• TASK REQUIREMENTS
Copy all of the records exactly.

Items listed in a dataset
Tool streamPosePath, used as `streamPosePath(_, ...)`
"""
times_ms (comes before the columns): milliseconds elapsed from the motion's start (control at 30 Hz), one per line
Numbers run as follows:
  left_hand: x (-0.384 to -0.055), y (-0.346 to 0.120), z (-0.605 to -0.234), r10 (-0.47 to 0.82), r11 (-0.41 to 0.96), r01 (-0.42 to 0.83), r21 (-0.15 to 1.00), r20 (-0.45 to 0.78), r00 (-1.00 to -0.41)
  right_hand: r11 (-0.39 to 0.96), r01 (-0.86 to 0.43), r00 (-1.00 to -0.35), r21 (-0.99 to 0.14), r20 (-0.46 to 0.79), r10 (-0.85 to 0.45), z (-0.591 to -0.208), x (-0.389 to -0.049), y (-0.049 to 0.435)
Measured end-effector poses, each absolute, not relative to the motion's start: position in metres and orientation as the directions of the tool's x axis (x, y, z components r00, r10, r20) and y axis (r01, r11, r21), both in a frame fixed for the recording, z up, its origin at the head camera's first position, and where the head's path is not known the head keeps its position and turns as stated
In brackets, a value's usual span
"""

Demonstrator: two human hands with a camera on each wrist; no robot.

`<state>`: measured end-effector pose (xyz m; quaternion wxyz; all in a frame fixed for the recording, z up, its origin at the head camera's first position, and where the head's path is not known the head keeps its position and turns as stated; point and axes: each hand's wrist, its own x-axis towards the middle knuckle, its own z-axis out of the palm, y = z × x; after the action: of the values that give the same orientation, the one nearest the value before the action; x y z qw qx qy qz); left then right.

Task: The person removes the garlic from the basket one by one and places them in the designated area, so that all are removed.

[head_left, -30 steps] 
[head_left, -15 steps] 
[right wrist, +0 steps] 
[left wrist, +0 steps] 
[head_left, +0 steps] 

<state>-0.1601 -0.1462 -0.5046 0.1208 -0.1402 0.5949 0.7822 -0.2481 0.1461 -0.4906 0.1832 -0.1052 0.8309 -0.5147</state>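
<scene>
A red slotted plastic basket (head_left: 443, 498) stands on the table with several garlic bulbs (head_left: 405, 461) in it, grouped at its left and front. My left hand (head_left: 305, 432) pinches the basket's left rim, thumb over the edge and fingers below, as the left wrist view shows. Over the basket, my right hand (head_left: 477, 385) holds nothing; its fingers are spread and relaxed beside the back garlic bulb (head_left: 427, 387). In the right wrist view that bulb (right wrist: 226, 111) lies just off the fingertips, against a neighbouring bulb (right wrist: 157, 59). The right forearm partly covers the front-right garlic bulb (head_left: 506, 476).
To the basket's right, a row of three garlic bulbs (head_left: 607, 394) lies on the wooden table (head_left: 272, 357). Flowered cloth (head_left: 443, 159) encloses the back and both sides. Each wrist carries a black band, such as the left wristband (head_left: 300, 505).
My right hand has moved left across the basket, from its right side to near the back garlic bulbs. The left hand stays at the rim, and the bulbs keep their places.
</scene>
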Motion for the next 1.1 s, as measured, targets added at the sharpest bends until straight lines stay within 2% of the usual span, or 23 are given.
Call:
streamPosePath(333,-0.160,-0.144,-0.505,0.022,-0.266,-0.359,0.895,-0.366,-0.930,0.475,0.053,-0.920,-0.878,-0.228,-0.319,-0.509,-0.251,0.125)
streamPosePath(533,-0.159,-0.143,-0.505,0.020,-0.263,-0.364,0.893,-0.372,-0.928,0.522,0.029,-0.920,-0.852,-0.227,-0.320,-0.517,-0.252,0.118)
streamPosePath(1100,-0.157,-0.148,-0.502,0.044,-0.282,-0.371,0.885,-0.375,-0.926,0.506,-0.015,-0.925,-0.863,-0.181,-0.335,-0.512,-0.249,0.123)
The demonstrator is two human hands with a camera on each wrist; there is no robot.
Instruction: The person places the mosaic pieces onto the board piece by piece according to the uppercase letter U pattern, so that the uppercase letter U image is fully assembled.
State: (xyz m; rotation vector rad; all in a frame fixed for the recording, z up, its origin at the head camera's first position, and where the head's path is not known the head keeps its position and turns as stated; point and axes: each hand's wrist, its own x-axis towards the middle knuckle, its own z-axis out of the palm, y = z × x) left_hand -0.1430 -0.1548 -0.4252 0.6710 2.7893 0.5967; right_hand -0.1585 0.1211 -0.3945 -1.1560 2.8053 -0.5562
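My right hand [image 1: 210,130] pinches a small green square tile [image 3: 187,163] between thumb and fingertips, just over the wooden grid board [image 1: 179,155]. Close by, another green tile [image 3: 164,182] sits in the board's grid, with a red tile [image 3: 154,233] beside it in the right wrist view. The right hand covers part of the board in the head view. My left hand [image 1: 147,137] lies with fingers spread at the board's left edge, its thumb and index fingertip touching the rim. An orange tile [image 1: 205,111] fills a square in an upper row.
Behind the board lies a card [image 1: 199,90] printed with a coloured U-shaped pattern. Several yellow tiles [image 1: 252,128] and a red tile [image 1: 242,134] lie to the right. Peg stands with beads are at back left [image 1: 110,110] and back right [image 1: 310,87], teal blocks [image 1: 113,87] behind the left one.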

• WORKED SOLUTION
Tool streamPosePath, used as `streamPosePath(_, ...)`
"""
times_ms (comes before the columns): milliseconds elapsed from the motion's start (control at 30 Hz), one per line
Numbers run as follows:
  left_hand: x (-0.384 to -0.055), y (-0.346 to 0.120), z (-0.605 to -0.234), r10 (-0.47 to 0.82), r11 (-0.41 to 0.96), r01 (-0.42 to 0.83), r21 (-0.15 to 1.00), r20 (-0.45 to 0.78), r00 (-1.00 to -0.41)
  right_hand: r11 (-0.39 to 0.96), r01 (-0.86 to 0.43), r00 (-1.00 to -0.35), r21 (-0.99 to 0.14), r20 (-0.46 to 0.79), r10 (-0.85 to 0.45), z (-0.591 to -0.208), x (-0.389 to -0.049), y (-0.049 to 0.435)
Measured end-effector poses, each absolute, not relative to the motion's start: position in metres and orientation as the directions of the tool's x axis (x, y, z components r00, r10, r20) and y axis (r01, r11, r21), both in a frame fixed for the recording, z up, its origin at the head camera's first position, and where the head's path is not known the head keeps its position and turns as stated
In brackets, a value's usual span
"""

Demonstrator: two human hands with a camera on each wrist; no robot.

`<state>`: measured end-effector pose (xyz m; quaternion wxyz; all in a frame fixed for the recording, z up, its origin at the head camera's first position, and where the head's path is not known the head keeps its position and turns as stated; point and axes: each hand's wrist, its own x-axis towards the middle knuckle, its own z-axis out of the palm, y = z × x; after the action: of the values that give the same orientation, the one nearest the value before the action; x y z qw qx qy qz); left then right.

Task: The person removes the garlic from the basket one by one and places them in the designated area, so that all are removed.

[head_left, -30 steps] 
[head_left, -15 steps] 
[right wrist, +0 steps] 
[left wrist, +0 steps] 
[head_left, +0 steps] 

<state>-0.1601 -0.1462 -0.5046 0.1208 -0.1402 0.5949 0.7822 -0.2481 0.1461 -0.4906 0.1832 -0.1052 0.8309 -0.5147</state>
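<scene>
A red slotted plastic basket (head_left: 443, 498) stands on the table with several garlic bulbs (head_left: 405, 461) in it, grouped at its left and front. My left hand (head_left: 305, 432) pinches the basket's left rim, thumb over the edge and fingers below, as the left wrist view shows. Over the basket, my right hand (head_left: 477, 385) holds nothing; its fingers are spread and relaxed beside the back garlic bulb (head_left: 427, 387). In the right wrist view that bulb (right wrist: 226, 111) lies just off the fingertips, against a neighbouring bulb (right wrist: 157, 59). The right forearm partly covers the front-right garlic bulb (head_left: 506, 476).
To the basket's right, a row of three garlic bulbs (head_left: 607, 394) lies on the wooden table (head_left: 272, 357). Flowered cloth (head_left: 443, 159) encloses the back and both sides. Each wrist carries a black band, such as the left wristband (head_left: 300, 505).
My right hand has moved left across the basket, from its right side to near the back garlic bulbs. The left hand stays at the rim, and the bulbs keep their places.
</scene>
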Motion for the next 1.1 s, as measured, targets added at the sharpest bends until straight lines stay within 2% of the usual span, or 23 are given.
Call:
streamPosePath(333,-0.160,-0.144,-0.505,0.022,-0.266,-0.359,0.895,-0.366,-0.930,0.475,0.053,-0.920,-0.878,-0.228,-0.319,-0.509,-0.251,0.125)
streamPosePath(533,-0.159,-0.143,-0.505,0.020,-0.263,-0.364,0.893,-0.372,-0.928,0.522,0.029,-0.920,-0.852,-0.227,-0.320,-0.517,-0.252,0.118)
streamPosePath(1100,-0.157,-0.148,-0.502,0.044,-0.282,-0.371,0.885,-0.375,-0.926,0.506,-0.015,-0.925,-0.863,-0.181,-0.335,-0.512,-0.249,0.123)
The demonstrator is two human hands with a camera on each wrist; there is no robot.
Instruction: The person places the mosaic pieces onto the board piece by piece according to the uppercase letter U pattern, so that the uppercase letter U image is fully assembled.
State: (xyz m; rotation vector rad; all in a frame fixed for the recording, z up, its origin at the head camera's first position, and where the head's path is not known the head keeps its position and turns as stated; point and axes: each hand's wrist, its own x-axis towards the middle knuckle, its own z-axis out of the palm, y = z × x) left_hand -0.1430 -0.1548 -0.4252 0.6710 2.7893 0.5967; right_hand -0.1585 0.1211 -0.3945 -1.1560 2.8053 -0.5562
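My right hand [image 1: 210,130] pinches a small green square tile [image 3: 187,163] between thumb and fingertips, just over the wooden grid board [image 1: 179,155]. Close by, another green tile [image 3: 164,182] sits in the board's grid, with a red tile [image 3: 154,233] beside it in the right wrist view. The right hand covers part of the board in the head view. My left hand [image 1: 147,137] lies with fingers spread at the board's left edge, its thumb and index fingertip touching the rim. An orange tile [image 1: 205,111] fills a square in an upper row.
Behind the board lies a card [image 1: 199,90] printed with a coloured U-shaped pattern. Several yellow tiles [image 1: 252,128] and a red tile [image 1: 242,134] lie to the right. Peg stands with beads are at back left [image 1: 110,110] and back right [image 1: 310,87], teal blocks [image 1: 113,87] behind the left one.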

This answer is now complete.